Records from a data collection:
Segment Open
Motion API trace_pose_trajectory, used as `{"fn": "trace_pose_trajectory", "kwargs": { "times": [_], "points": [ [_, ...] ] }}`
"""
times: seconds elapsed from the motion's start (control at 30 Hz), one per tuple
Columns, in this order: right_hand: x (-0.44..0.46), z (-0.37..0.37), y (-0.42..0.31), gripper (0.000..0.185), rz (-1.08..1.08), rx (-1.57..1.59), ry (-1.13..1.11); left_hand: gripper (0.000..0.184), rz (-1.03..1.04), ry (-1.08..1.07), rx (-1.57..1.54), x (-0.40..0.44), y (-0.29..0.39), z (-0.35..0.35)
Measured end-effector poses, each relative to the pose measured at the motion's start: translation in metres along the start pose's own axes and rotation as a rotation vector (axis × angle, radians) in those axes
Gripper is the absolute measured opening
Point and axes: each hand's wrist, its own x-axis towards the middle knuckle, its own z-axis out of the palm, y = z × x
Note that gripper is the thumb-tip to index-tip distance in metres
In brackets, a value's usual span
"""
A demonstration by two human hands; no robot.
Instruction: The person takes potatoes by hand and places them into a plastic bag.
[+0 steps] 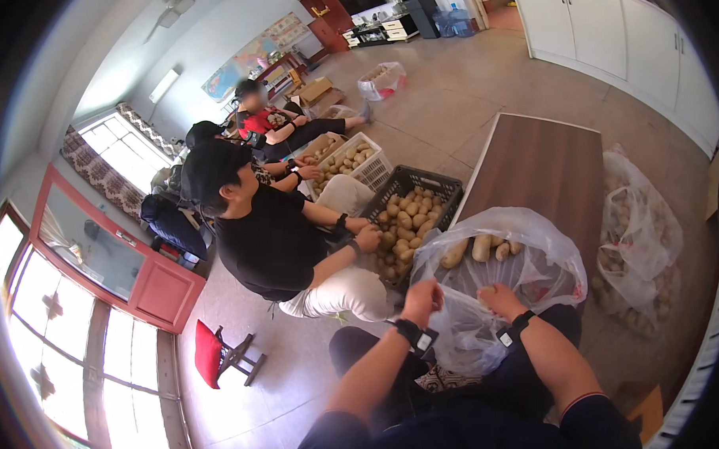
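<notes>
A clear plastic bag (535, 278) lies wide at the near end of a brown tabletop and hangs down toward my lap. Several potatoes (481, 249) show inside its mouth. My right hand (502, 302) is closed on the bag's near edge. At the bag's left side, my left hand (422, 301) has its fingers curled together; what they hold, if anything, is too small to make out. Just beyond my left hand stands a black crate (458, 191) filled with potatoes.
The brown table (532, 167) extends ahead. Right of it sits a filled plastic bag (641, 230). A co-worker in black (269, 243) sits at left, hands by the black crate. Farther off are a white crate (377, 172), other people and a red folding stool (209, 352).
</notes>
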Motion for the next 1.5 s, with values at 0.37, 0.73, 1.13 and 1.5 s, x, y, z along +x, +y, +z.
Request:
{"fn": "trace_pose_trajectory", "kwargs": {
  "times": [0.37, 0.73, 1.13, 1.5],
  "points": [
    [0.007, 0.004, 0.002, 0.052, -0.053, -0.172, -0.003, 0.02, -0.444, -0.044, -0.103, -0.027, -0.156, -0.035],
    [0.014, 0.004, 0.008, 0.056, -0.024, -0.245, -0.032, 0.017, -0.2, -0.151, -0.228, -0.021, -0.053, 0.018],
    [0.037, 0.007, 0.049, 0.05, -0.209, -0.469, 0.181, 0.018, -0.256, -0.148, -0.304, -0.003, -0.048, 0.02],
    [0.009, 0.001, 0.009, 0.061, -0.003, -0.231, 0.034, 0.008, -0.02, -0.045, -0.443, 0.018, 0.05, -0.015]
  ]
}}
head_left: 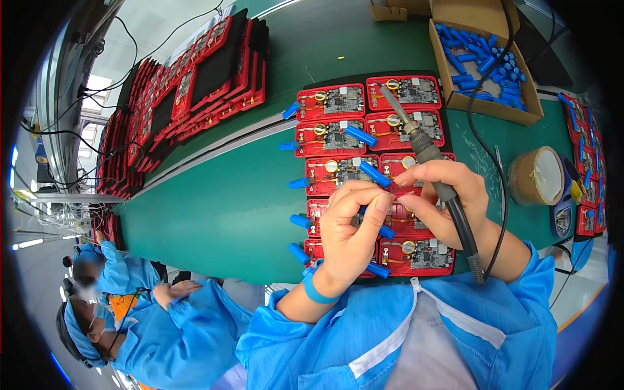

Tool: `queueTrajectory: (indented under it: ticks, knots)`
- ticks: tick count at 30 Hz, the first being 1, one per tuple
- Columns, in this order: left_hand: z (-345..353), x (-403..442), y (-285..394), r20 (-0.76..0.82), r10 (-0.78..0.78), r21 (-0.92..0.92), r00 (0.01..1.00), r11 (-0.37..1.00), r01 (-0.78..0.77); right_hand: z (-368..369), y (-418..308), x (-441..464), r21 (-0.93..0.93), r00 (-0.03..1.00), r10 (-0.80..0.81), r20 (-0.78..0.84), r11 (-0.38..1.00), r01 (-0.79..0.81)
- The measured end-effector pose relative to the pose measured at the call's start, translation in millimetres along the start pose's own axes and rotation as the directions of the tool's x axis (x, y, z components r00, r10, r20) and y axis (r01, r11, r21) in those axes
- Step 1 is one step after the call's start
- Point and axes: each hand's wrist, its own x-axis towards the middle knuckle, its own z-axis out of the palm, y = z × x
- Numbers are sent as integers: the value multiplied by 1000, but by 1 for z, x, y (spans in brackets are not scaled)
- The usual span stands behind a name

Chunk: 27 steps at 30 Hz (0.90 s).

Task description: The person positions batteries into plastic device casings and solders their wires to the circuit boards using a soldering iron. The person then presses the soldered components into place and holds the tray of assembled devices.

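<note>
My left hand is closed in a pinch over the middle of the circuit-board rows, with a blue band on the wrist. What its fingertips hold is too small to make out; a thin reddish strand shows beside them. My right hand has a soldering iron lodged in it, metal tip pointing away over the boards. Its thumb and forefinger nearly meet the left fingertips. Close above them lies a blue cylindrical battery. Red trays with circuit boards stand in two columns underneath, several with blue batteries alongside.
An open cardboard box of blue batteries stands at the back right. A tape roll sits right, near more red trays. Stacked red trays fill the back left. The iron's cable crosses the right side. Co-workers sit at left.
</note>
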Motion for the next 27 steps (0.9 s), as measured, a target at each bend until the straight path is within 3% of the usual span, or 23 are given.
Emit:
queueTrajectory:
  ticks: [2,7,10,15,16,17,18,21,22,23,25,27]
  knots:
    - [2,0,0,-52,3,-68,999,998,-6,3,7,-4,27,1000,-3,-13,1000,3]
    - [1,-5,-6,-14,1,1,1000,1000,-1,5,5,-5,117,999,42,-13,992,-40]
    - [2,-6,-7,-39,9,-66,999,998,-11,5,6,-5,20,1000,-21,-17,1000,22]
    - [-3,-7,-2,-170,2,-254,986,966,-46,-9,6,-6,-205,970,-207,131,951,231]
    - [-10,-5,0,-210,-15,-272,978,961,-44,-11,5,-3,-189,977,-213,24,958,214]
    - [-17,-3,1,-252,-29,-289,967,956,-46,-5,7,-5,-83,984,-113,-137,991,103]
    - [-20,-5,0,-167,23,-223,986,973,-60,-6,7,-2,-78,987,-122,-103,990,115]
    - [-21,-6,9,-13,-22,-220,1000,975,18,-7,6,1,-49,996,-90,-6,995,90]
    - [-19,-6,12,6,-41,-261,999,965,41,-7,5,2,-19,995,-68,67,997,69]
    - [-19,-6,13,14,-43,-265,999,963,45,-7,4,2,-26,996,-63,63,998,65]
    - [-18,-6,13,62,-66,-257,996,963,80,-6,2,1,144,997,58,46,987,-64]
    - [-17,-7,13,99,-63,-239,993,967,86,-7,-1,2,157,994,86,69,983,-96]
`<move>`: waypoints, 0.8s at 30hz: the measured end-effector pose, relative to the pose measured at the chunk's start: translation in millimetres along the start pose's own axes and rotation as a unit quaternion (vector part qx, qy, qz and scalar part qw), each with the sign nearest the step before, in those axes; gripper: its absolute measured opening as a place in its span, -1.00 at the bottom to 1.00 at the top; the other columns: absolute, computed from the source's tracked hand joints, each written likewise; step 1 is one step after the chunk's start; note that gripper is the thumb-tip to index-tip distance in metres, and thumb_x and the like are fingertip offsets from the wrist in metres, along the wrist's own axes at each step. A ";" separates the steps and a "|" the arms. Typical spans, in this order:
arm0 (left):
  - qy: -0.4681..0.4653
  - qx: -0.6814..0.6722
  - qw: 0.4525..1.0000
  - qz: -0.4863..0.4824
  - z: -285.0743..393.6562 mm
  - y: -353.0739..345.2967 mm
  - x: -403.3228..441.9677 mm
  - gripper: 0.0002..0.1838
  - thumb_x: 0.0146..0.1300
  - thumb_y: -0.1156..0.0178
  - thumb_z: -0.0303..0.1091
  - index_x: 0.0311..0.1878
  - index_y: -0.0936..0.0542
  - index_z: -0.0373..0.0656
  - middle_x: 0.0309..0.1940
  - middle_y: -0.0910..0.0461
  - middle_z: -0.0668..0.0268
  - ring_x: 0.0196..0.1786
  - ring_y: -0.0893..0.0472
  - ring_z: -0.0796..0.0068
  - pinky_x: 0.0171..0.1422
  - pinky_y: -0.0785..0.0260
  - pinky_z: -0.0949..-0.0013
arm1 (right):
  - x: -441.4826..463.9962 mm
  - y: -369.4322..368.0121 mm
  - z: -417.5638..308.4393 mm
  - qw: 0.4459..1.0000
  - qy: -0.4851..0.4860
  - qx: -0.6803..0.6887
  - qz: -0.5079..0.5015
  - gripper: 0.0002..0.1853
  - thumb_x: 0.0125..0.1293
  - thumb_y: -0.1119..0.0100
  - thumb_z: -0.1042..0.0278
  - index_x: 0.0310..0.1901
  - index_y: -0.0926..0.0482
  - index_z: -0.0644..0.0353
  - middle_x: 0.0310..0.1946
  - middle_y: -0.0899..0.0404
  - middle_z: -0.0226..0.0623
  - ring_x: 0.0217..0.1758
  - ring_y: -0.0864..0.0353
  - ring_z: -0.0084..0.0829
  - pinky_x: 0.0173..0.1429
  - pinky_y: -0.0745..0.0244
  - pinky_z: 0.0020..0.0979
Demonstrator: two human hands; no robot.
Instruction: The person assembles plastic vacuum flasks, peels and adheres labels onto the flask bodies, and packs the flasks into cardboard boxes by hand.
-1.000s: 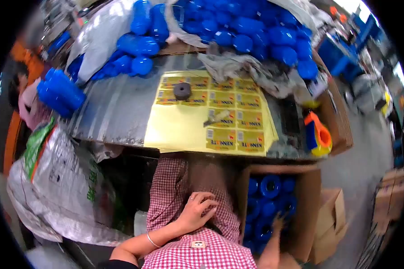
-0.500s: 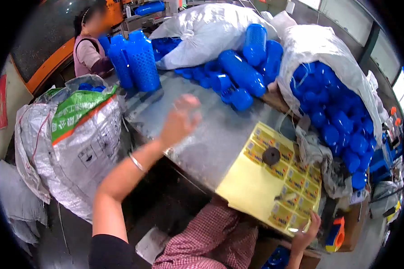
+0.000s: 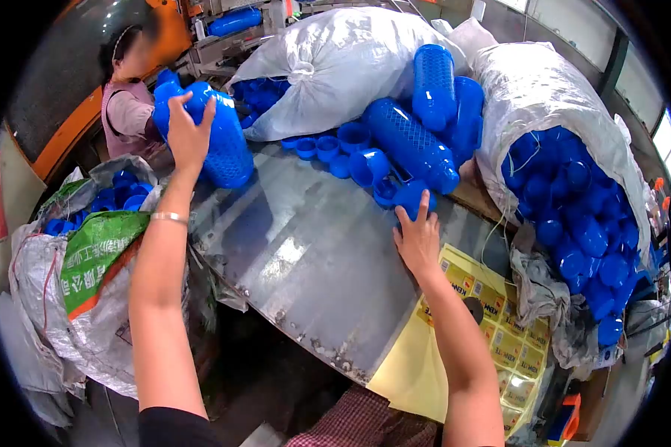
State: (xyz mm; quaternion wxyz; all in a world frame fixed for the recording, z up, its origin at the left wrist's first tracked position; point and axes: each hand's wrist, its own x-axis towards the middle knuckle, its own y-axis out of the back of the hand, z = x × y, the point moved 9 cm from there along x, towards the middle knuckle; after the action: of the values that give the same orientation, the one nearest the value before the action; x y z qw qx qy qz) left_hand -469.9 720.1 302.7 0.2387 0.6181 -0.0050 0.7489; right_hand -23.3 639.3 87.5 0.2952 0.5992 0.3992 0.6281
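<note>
My left hand (image 3: 189,134) is at the upper end of a blue plastic bottle casing (image 3: 230,153) with a patterned side, thumb and fingers round its top. The casing tilts above the left of the metal table (image 3: 306,246). Another blue casing (image 3: 168,86) shows partly behind the hand. My right hand (image 3: 420,242) reaches across the table, fingers stretched out, with fingertips at a round blue cup (image 3: 413,198); whether they press on it is hard to tell. Smaller blue cups (image 3: 328,148) stand in a row beside it. A yellow sticker sheet (image 3: 406,372) lies under my right forearm.
Blue casings (image 3: 411,141) lie against a white sack (image 3: 350,67) at the back. Another sack (image 3: 552,82) spills blue cups on the right. An open sack (image 3: 101,276) of blue parts stands left. A person (image 3: 130,112) in pink is beyond the table. A dark round weight (image 3: 473,307) rests on the stickers.
My left hand has gone forward to the blue casing, which now tilts. My right hand has left the sticker sheet's near edge and moved forward to the blue cup. The view has shifted slightly.
</note>
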 end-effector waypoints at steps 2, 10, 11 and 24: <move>0.051 -0.027 0.997 -0.046 29.4 30.7 -31.5 -0.36 0.22 -0.47 0.02 0.13 -0.42 -0.23 0.09 -0.59 0.05 0.19 -0.56 -0.03 0.17 -0.46 0.04 | 9.6 15.0 -2.1 0.998 0.007 -0.061 0.003 -0.22 0.10 -0.51 0.16 0.39 -0.38 -0.26 0.44 -0.17 0.03 0.17 -0.42 0.13 0.28 -0.41 0.05; 0.045 -0.208 0.977 0.023 131.9 283.4 -130.3 -0.30 -0.01 -0.62 -0.26 0.10 -0.37 -0.15 0.17 -0.57 0.16 0.30 -0.46 0.17 0.31 -0.42 0.10 | 32.0 12.2 31.1 0.993 -0.110 0.015 -0.048 -0.08 0.08 -0.55 0.10 0.47 -0.26 -0.22 0.21 -0.38 0.07 0.19 -0.47 0.14 0.28 -0.44 0.05; 0.114 -0.333 0.936 -0.018 144.7 303.1 -138.5 -0.21 -0.05 -0.66 -0.21 0.12 -0.29 -0.08 0.12 -0.58 0.02 0.21 -0.53 0.11 0.28 -0.47 0.04 | 28.5 7.3 35.5 0.985 -0.148 0.065 -0.056 -0.08 0.06 -0.55 0.15 0.47 -0.26 -0.21 0.20 -0.38 0.09 0.19 -0.47 0.17 0.29 -0.44 0.05; 0.155 -0.702 0.562 -0.409 319.4 258.9 -278.2 -0.61 0.29 -0.40 -0.49 0.08 -0.43 -0.22 0.20 -0.59 -0.23 0.26 -0.63 0.01 0.32 -0.50 0.08 | -190.1 385.8 -60.8 0.854 0.139 0.447 -0.229 -0.13 0.03 -0.50 0.21 0.45 -0.38 -0.10 0.31 -0.37 -0.05 0.29 -0.47 -0.06 0.25 -0.47 -0.13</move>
State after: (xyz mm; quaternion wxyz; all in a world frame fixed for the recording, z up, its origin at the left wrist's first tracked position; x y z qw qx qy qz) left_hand -235.2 296.4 194.3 0.8751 0.0654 -0.2393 0.4155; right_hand -21.4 273.3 321.5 0.0729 0.4645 0.7997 0.3734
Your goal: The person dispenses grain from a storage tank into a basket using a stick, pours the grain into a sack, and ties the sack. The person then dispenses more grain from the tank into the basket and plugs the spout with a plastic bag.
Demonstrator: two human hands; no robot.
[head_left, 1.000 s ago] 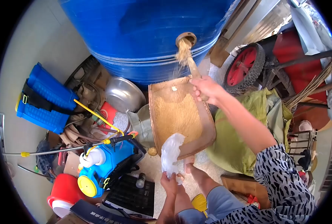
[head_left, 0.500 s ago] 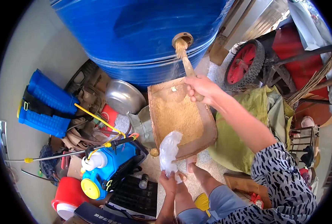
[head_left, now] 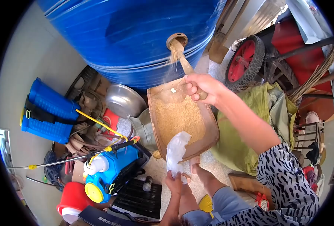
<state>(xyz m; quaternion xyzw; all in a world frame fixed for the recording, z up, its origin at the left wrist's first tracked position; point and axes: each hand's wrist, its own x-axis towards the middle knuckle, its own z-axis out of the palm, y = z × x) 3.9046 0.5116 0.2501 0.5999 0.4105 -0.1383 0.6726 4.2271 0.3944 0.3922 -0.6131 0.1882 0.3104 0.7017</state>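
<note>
My right hand [head_left: 204, 88] is closed around a wooden stick [head_left: 185, 66] whose far end sits in the round outlet [head_left: 170, 39] of a large blue tank [head_left: 137, 34]. Tan grain spills out beside the stick. Under the outlet, a wide tray-like scoop [head_left: 209, 141] holds a layer of grain [head_left: 180, 118]. In my left hand [head_left: 175, 182], fingers pinched, is a crumpled clear plastic bag [head_left: 176, 150], which overlaps the scoop's near edge in view.
A metal basin [head_left: 125, 101] stands left of the scoop. Farther left are a blue sprayer [head_left: 118, 165] with a long wand and a red bucket [head_left: 75, 197]. A green-yellow sack [head_left: 236, 139] lies on the right, below a red-rimmed wheel [head_left: 246, 60].
The view has shifted slightly. My right hand still grips the stick in the outlet, with grain still falling. The plastic bag has moved slightly right over the scoop.
</note>
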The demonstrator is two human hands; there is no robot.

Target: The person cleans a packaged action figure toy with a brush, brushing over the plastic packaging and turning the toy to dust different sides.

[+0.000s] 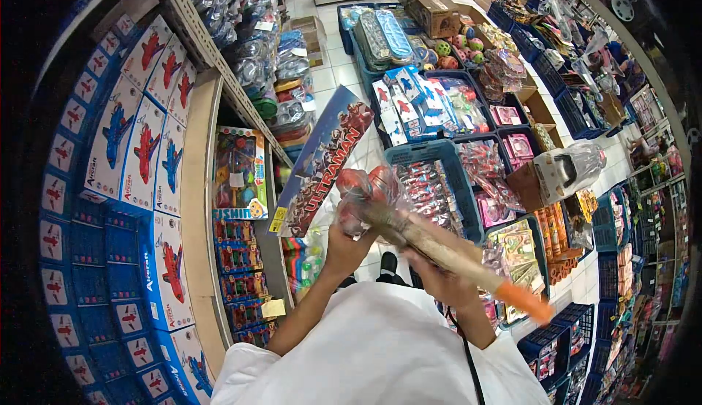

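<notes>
My left hand [349,248] is closed on a clear plastic toy package [365,189] with red round items inside and a blue header card [325,160] reading "ULTRAMAN". The card tilts up and to the right of the shelf. My right hand [442,280] is against the underside of a feather duster [439,248] with a pale shaft and an orange end, which slants down to the right. The duster's brown upper end lies over the package. Motion blurs the duster, and the right fingers are mostly hidden beneath it.
Shelves with boxed aircraft toys [173,266] stand on the left, beside a wooden shelf edge [194,178]. Ahead are a blue crate [468,185] of packaged toys, a cardboard box [428,6] and white boxes [402,105]. More stocked crates [578,332] line the right.
</notes>
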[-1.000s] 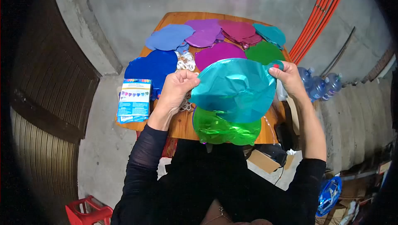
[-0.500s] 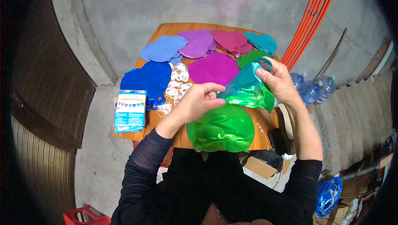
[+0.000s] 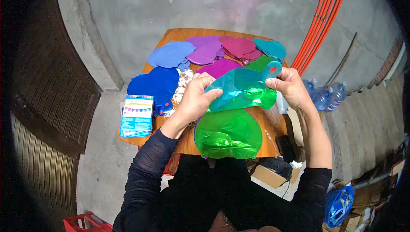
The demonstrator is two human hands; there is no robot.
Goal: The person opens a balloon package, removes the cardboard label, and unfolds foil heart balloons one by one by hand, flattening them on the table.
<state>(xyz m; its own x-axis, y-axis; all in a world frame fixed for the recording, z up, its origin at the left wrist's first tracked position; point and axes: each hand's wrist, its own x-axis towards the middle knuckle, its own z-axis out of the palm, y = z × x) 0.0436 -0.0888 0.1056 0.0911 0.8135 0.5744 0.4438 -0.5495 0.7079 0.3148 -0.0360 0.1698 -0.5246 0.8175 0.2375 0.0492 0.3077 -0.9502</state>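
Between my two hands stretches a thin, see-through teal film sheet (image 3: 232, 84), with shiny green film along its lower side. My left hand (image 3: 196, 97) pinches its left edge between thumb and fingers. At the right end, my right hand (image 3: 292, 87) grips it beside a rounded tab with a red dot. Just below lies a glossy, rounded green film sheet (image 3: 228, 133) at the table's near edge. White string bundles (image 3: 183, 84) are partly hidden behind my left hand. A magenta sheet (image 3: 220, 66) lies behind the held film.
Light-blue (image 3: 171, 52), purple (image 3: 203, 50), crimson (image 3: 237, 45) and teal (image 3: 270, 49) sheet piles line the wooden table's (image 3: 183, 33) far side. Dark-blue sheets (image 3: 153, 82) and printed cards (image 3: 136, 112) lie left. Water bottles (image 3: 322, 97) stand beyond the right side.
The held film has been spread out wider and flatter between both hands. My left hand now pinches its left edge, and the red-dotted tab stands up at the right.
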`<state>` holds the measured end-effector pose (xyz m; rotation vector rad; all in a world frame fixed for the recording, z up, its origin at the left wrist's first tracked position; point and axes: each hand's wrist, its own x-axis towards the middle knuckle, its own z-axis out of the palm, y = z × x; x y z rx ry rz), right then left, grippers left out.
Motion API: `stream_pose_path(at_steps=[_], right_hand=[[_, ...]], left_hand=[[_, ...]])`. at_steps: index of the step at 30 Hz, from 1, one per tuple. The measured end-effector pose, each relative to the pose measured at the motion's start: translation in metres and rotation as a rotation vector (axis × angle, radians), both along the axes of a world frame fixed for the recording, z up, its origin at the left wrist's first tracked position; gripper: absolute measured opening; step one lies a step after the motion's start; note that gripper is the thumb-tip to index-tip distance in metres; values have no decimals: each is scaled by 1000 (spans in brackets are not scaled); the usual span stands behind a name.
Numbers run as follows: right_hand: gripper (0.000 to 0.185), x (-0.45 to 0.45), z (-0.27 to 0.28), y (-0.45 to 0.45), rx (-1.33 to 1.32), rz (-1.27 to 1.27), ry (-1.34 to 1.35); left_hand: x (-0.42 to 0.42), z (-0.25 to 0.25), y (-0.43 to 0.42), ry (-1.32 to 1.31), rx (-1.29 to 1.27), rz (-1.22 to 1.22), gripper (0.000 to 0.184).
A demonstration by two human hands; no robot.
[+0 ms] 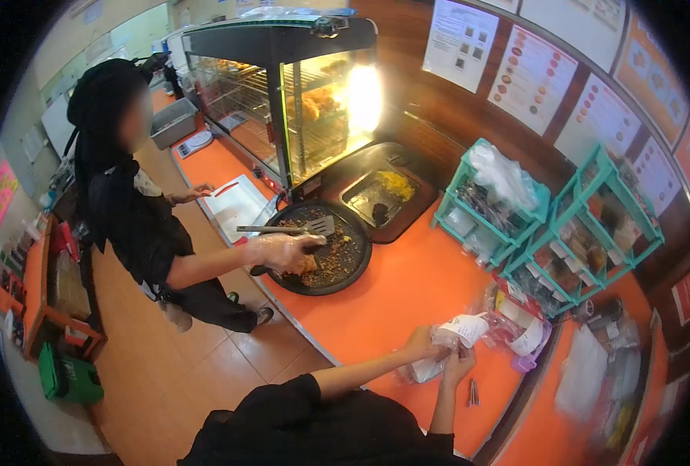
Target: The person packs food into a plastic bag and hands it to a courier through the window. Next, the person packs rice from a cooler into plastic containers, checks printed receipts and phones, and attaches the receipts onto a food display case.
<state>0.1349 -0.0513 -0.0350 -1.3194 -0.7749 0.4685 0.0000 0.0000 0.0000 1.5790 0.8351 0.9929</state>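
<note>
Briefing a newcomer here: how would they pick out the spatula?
Find the lit glass cabinet, then the round black pan beside it. The spatula stretches over that pan: grey with a slotted head, unlike the slim red item nearby.

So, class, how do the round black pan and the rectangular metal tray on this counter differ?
The pan is round and dark; the tray is rectangular and silvery.
Brown crumbs are scattered over the pan, while the tray holds yellow food.
A slotted spatula and a co-worker's gloved hand are over the pan; neither is at the tray.
Both contain food.
</note>
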Motion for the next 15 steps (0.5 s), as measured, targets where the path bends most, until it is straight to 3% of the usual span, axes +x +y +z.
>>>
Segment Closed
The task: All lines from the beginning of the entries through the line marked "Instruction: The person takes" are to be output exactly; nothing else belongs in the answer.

Answer:
Motion API trace_pose_trajectory, used as `{"fn": "trace_pose_trajectory", "kwargs": { "times": [_], "points": [ [_, ...] ] }}`
"""
times: seconds elapsed from the motion's start (control at 30 Hz), one per tuple
Columns, in this order: right_hand: x (-0.44..0.46), z (-0.37..0.37), y (-0.42..0.31), gripper (0.000..0.185), rz (-1.08..1.08), rx (-1.57..1.59), ry (-1.13..1.11); left_hand: gripper (0.000..0.184), rz (-1.03..1.04), ry (-1.08..1.07), rx (-1.57..1.54), x (-0.40..0.44), y (-0.29..0.39), z (-0.35..0.35)
Measured end-effector poses, each relative to the pose measured at the motion's start: translation in metres along the start pose's own axes and rotation as a rotation vector (axis × angle, radians) in those axes
Gripper is the absolute measured opening
Point and axes: each hand's wrist, its own x-axis towards the middle knuckle, its own z-axis out of the palm, y = z × x
Note that gripper is the thumb-tip to index-tip distance in metres
In brackets, a value's usual span
"""
A demonstration by two human hands; no robot.
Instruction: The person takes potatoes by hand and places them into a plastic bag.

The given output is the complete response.